*Problem to work on*
A word-for-word copy of the whole listing is required.

*Raw data*
══════════════════════════════

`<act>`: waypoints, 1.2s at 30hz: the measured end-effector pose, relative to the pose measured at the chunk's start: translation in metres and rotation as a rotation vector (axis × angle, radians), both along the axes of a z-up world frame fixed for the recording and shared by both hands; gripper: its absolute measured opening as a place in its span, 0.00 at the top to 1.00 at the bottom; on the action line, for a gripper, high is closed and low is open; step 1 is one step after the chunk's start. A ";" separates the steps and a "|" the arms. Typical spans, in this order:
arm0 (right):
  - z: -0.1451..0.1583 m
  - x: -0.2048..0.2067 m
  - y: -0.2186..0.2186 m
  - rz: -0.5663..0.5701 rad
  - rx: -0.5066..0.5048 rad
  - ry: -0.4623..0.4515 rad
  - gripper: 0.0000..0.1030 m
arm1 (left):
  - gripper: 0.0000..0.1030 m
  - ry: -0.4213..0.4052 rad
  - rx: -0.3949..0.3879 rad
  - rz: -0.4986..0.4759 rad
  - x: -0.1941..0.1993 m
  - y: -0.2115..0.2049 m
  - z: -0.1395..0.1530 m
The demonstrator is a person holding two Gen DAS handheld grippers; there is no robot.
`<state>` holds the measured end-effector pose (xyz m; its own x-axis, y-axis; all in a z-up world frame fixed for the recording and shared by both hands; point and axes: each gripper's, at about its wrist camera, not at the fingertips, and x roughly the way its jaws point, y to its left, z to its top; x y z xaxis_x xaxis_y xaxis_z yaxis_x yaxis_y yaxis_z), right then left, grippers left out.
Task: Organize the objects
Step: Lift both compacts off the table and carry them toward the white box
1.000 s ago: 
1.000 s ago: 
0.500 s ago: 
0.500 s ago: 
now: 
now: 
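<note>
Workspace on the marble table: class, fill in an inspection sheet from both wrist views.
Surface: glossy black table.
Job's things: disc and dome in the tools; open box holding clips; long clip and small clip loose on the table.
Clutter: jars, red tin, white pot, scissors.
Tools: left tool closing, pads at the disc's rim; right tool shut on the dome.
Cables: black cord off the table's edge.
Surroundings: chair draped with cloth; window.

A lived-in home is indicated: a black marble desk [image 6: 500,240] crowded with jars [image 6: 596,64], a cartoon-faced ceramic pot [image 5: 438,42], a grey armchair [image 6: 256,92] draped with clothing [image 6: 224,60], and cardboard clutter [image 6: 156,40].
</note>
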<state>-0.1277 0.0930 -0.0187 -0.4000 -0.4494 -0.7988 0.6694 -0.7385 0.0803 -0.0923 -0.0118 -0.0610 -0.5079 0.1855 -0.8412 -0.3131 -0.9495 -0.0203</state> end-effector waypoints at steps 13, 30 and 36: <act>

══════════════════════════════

*Exercise solution*
`<act>`: waypoints, 1.2s at 30hz: the measured end-effector pose, relative to the pose measured at the chunk's start: translation in metres and rotation as a rotation vector (axis × angle, radians), both along the axes of a z-up world frame fixed for the recording and shared by both hands; gripper: its absolute measured opening as a place in its span, 0.00 at the top to 1.00 at the bottom; on the action line, for a gripper, high is closed and low is open; step 1 is one step after the chunk's start. A ";" separates the steps and a "|" the arms. Typical spans, in this order:
arm0 (right):
  - z: -0.1451..0.1583 m
  - x: -0.2048..0.2067 m
  - y: -0.2186..0.2186 m
  - rz: -0.5663..0.5701 rad
  - rx: -0.5066..0.5048 rad
  - ry: -0.4623..0.4515 rad
  - gripper: 0.0000..0.1030 m
arm1 (left):
  - gripper: 0.0000..0.1030 m
  - ry: -0.4213..0.4052 rad
  - rx: -0.3949..0.3879 rad
  - rz: -0.4986..0.4759 rad
  - x: -0.1941..0.1993 m
  - y: -0.2115..0.2049 m
  - z: -0.1395..0.1530 m
The demonstrator is a person holding two Gen DAS handheld grippers; there is no robot.
`<state>` holds the measured end-effector pose (xyz m; its own x-axis, y-axis; all in a z-up world frame fixed for the recording and shared by both hands; point and axes: each gripper's, at about its wrist camera, not at the fingertips, and x roughly the way its jaws point, y to its left, z to its top; x y z xaxis_x xaxis_y xaxis_z yaxis_x yaxis_y yaxis_z), right then left, grippers left out.
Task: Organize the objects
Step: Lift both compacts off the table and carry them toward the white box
1.000 s ago: 
1.000 s ago: 
0.500 s ago: 
0.500 s ago: 
now: 
now: 
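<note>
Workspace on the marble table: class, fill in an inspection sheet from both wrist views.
Surface: glossy black table.
Job's things: disc and dome in the tools; open box holding clips; long clip and small clip loose on the table.
Clutter: jars, red tin, white pot, scissors.
Tools: left tool closing, pads at the disc's rim; right tool shut on the dome.
Cables: black cord off the table's edge.
Surroundings: chair draped with cloth; window.

A lived-in home is indicated: a black marble desk [image 6: 500,240] crowded with jars [image 6: 596,64], a cartoon-faced ceramic pot [image 5: 438,42], a grey armchair [image 6: 256,92] draped with clothing [image 6: 224,60], and cardboard clutter [image 6: 156,40].
</note>
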<state>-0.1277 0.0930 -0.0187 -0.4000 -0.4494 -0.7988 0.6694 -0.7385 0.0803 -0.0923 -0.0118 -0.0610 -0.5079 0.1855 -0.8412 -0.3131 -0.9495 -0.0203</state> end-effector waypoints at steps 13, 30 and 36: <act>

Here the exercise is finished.